Il était une fois... la rue Louis Rolland

Au numéro 4 de la rue Rolland, une inscription - « Léon Tailleur » - en devanture d’une maison... Au n°19, une plaque commémore le souvenir des résistants montrougiens Etienne et Georges Mege... Deux discrètes mentions racontant à elles seules des moments douloureux de la Seconde Guerre Mondiale, dans une France tiraillée entre collaborationnisme et résistance.

17 JUILLET 1942, LA RAFLE DU VEL D’HIV

Au 4 rue Louis Rolland retentissent les sirènes des voitures de police. Depuis deux jours, dans Paris, mais aussi en banlieue, une importante rafle est menée. Des milliers de familles juives sont enlevées et acheminées en autocar au Stade vélodrome d’Hiver ou au camp d’internement de Drancy... Pour ensuite être déportées au camp d’Auschwitz.
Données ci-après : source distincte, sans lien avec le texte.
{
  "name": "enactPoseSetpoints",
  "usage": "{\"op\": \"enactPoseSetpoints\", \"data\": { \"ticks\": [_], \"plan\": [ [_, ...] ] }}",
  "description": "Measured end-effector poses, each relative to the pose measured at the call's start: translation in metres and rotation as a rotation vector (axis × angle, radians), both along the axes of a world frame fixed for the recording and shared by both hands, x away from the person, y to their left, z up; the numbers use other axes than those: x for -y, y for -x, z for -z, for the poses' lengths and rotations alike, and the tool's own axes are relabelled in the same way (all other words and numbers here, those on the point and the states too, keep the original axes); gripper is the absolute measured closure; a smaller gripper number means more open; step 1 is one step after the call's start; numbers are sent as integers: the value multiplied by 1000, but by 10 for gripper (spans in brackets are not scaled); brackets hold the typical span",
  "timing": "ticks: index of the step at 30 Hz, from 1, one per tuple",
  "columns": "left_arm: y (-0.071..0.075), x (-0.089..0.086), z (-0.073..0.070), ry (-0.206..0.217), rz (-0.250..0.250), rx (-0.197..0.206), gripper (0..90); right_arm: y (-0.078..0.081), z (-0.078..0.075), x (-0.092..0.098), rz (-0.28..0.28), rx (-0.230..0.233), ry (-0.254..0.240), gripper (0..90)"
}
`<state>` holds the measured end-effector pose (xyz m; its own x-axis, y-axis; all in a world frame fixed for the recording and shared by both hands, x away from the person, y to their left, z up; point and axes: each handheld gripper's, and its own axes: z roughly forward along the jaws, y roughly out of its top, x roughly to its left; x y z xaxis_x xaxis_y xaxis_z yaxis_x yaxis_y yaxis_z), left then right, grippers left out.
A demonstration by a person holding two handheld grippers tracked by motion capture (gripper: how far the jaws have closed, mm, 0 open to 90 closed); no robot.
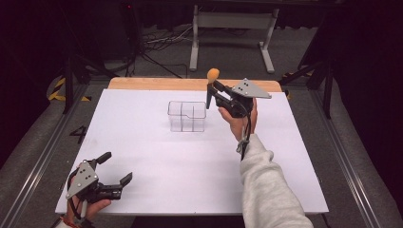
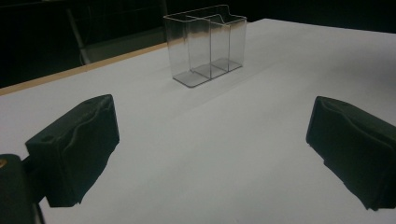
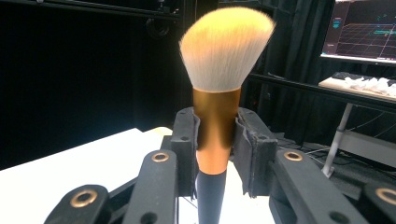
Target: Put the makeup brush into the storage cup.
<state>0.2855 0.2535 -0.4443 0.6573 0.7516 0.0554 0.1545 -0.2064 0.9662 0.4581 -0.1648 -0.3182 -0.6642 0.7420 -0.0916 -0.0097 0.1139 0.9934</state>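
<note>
On a white-covered table [image 1: 157,175], a clear plastic organizer [image 1: 187,116] with divided compartments stands upright near the far edge. Just right of it and above it, the right gripper [image 1: 212,93] clamps a makeup brush [image 1: 212,81] by its copper-coloured ferrule [image 3: 216,133], bristles up; the dense dome of hair shades from white at the base to orange at the tip, above a dark handle. At the near left corner, the left gripper [image 1: 116,167] rests with jaws spread wide, holding nothing.
</note>
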Motion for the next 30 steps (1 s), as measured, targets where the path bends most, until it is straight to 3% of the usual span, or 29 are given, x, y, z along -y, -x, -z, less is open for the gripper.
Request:
{"op": "enactPoseSetpoints", "data": {
  "ticks": [30],
  "plan": [
    [1,-1,0,13,15,8,34,-20,20,-19,16,-48,-6,713]
  ]
}}
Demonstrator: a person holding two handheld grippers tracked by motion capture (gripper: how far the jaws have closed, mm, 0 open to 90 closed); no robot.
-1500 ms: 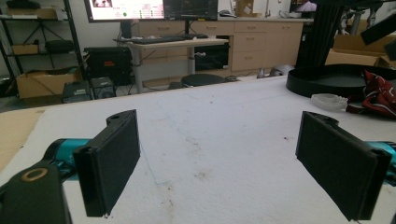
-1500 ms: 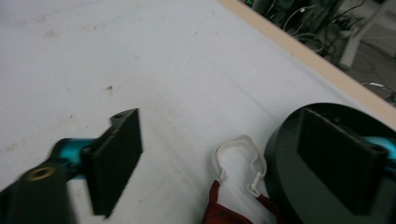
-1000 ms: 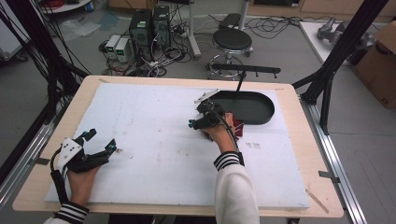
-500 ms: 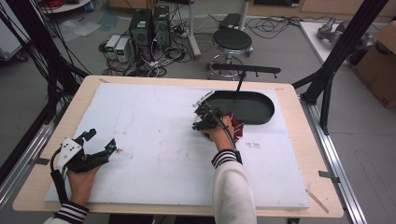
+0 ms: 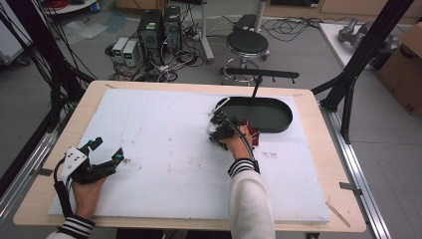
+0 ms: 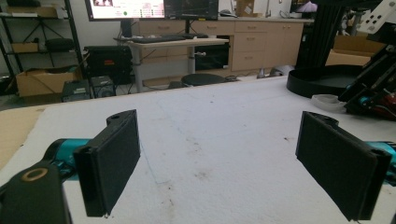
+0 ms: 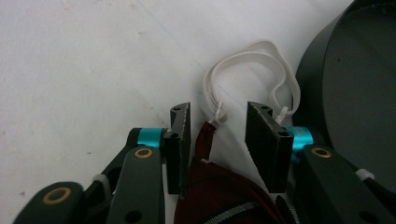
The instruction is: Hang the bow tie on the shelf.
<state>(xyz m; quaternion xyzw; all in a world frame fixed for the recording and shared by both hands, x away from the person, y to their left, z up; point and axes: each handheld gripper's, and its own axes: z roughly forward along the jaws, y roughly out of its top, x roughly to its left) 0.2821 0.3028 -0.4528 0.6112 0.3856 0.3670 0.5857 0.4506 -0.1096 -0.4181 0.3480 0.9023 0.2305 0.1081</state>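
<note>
The right gripper [image 7: 217,140] stood with its jaws partly apart astride a dark red fabric item [image 7: 224,191], whose white loop [image 7: 252,74] lay on the white mat [image 5: 164,149] toward 12 o'clock, just beside the black oval tray [image 7: 355,88] at 2 o'clock; whether the pads touched the fabric could not be told. The left gripper [image 6: 233,163] rested spread wide and empty near the mat's 8 o'clock corner in the high view, well apart from the tray.
</note>
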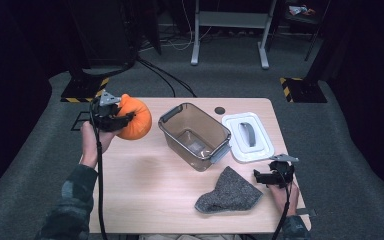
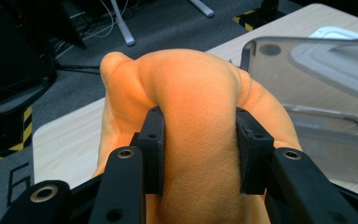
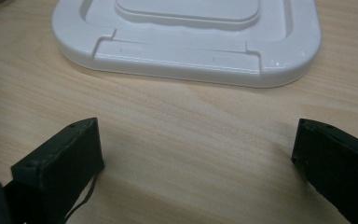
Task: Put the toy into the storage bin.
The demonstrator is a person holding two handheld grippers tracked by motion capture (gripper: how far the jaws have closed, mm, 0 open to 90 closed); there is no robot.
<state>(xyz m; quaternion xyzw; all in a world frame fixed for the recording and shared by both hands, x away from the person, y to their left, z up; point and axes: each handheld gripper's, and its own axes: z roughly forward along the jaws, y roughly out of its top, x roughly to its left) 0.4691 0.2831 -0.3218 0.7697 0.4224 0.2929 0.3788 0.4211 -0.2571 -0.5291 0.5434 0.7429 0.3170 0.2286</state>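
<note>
While the left gripper (image 1: 116,118) clamps the orange plush pumpkin (image 1: 136,118) above the table's left edge, the carry is under way, calling for a swing over the clear bin (image 1: 195,135); the right gripper (image 1: 271,176) rests, jaws apart.

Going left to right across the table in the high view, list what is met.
Left tongs shut on the orange plush pumpkin → clear plastic bin → white lid → right tongs, open. The grey sock lies nearer, below the bin and lid, so it is left out of the order.
</note>
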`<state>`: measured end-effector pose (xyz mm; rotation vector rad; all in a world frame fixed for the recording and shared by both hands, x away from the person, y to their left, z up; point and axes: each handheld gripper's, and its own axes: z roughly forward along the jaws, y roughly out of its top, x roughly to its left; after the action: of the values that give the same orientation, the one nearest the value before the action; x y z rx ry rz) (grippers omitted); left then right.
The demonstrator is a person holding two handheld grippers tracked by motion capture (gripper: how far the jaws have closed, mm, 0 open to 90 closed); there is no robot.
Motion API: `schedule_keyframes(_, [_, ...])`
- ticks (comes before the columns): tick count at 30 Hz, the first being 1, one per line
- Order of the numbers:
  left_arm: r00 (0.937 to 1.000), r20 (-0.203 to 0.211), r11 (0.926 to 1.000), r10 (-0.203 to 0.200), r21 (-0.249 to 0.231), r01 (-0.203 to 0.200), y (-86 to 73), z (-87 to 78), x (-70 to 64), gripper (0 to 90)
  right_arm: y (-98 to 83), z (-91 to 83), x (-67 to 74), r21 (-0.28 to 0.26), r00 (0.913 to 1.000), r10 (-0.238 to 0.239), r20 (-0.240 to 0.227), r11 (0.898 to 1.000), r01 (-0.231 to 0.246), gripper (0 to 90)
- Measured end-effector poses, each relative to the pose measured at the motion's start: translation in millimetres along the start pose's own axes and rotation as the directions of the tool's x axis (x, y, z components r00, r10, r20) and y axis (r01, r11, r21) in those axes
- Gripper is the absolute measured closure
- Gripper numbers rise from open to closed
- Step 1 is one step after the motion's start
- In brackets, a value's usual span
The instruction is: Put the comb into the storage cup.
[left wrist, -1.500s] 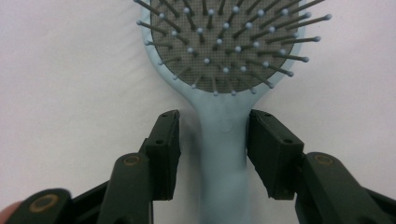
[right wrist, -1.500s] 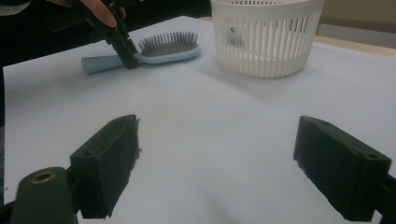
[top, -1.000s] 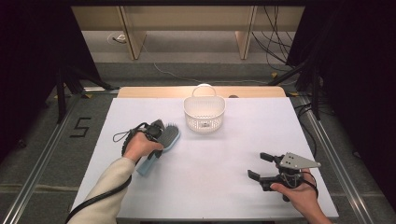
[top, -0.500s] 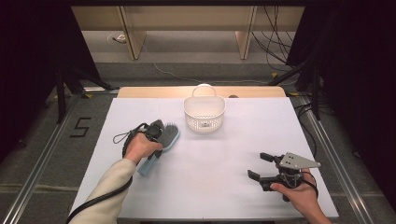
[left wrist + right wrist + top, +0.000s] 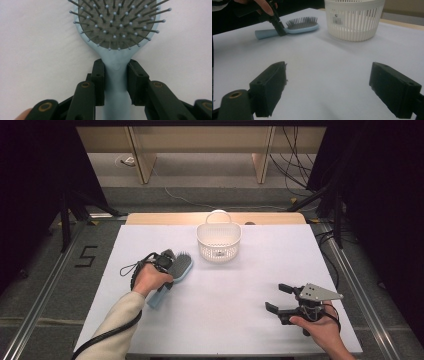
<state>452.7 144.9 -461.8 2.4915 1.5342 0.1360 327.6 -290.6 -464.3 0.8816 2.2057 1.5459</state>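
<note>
A light blue hairbrush (image 5: 181,266) with dark bristles lies bristles-up on the white table (image 5: 240,285), left of centre. My left gripper (image 5: 169,278) comes at it from the left. In the left gripper view both jaws press the brush's narrow neck (image 5: 117,67) from either side, just below the bristle pad (image 5: 117,22). The right gripper view shows that grip (image 5: 278,27) from afar, with the hairbrush (image 5: 299,26) flat on the table. My right gripper (image 5: 276,297) rests open near the front right, jaws wide apart (image 5: 327,87) over bare table.
A white slatted basket (image 5: 218,242) with a handle stands at the back centre, just right of the brush head; in the right gripper view the basket (image 5: 354,20) is ahead. A wooden strip (image 5: 150,218) borders the table's far edge.
</note>
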Motion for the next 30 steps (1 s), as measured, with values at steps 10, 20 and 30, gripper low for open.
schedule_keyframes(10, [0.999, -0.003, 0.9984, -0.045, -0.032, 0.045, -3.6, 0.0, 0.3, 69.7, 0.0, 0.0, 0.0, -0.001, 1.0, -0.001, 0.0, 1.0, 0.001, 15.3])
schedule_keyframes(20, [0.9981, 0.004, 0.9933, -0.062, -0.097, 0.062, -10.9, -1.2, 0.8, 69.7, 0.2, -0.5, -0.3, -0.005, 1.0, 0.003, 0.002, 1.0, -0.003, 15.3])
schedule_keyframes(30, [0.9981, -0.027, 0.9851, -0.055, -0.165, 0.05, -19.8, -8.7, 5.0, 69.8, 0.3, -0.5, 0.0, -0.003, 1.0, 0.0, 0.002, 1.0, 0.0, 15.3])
On la nommera la rafle du Vel D’hiv, gravée dans la mémoire de ses survivants et des Français... Au 4, rue Louis Rolland, vit celui qu’on appelle « Léon Tailleur », avec sa tante Marie. Ils ont un petit atelier donnant sur la rue. Dans le même immeuble au 3e étage, le petit Raymond Federman, né à Montrouge, habite avec son père Simon, artiste peintre, sa mère Marguerite, ses sœurs Sarah et Jacqueline... Au coin de la rue Louis Rolland, le cafetier du coin, Marius voit arriver la police et file prévenir Léon et les Federman.

UN « CHUT » QUI SAUVE...

Léon et sa tante ont le temps de s’enfuir, mais pas la famille Federman. Dans la précipitation, Marguerite cache son petit garçon Raymond dans un placard avant d’être arrêtée : « Chut », lui dit-elle doucement, en guise de mot d’adieu... Un dernier geste qui sauve la vie de Raymond Federman. Ce dernier a émigré aux États-Unis en 1947 où il a enseigné à l’Université de Californie, puis à l’Université de Buffalo d’où il a pris sa retraite en 1999 avec le titre de professeur émérite. Il laisse derrière lui une quarantaine de livres, dont certains traduits en une douzaine de langue. Sa famille pour sa part a été déportée à Auschwitz, sans retour. Plus de 13 152 Juifs dont une majorité de femmes et d’enfants ont été arrêtés et déportés lors de cette rafle.

RÉSISTANCE MONTROUGIENNE

Si l’on avance dans la rue Rolland jusqu’au 19, on découvre la plaque commémorative en hommage à Pierre et Étienne Mège. Ce dernier travaillait comme opérateur radio au ministère de la Marine à Toulon, puis il a été muté à Paris. Son fils Georges terminait une formation d’électricien quand ils ont été engagés, au début de la Seconde Guerre, dans les Forces françaises combattantes. Intégrés aux réseaux «Alibi et Sosies», dirigés par les lieutenants colonels Charaudeau et Pontchardier. Ils étaient chargés de transmettre des messages codés à Londres sur les déplacements des troupes allemandes et le repérage des rampes de lancement des missiles balistiques développés par l’Allemagne nazie.

DESTINS HÉROÏQUES

Malheureusement, ces deux résistants de l’ombre ont été arrêtés par la Gestapo, le 30 juillet 1944 à leur domicile... au 19 rue Louis Rolland. Ils ont été déportés à Buchenwald par le dernier convoi du 15 août 1944. À Dernau, (Rhénanie), ils ont travaillé sous la menace des SS dans des tunnels, dans des conditions inhumaines. Devant l’avance des Alliés, ils ont été évacués d’abord à marche forcée vers l’Allemagne, puis remisés dans un train de marchandises. Après une tentative d’évasion lors d’un bombardement, ils ont finalement été libérés le 8 mai 1945 à Ceske Budejovice par des partisans tchèques. Cependant, Étienne, gravement blessé par balle, dans un état de dénutrition extrême, meurt le 16 mai 1945. Georges, pour sa part, est revenu grand invalide, à la suite des privations et des sévices subies. Il n’est décédé qu’en 2000. Désormais tous les 25 août, à l’occasion de la commémoration de la Libération de Paris et de Montrouge, le Maire et les élus viennent honorer, au numéro 19, la mémoire de ces héros montrougiens de la Seconde Guerre Mondiale.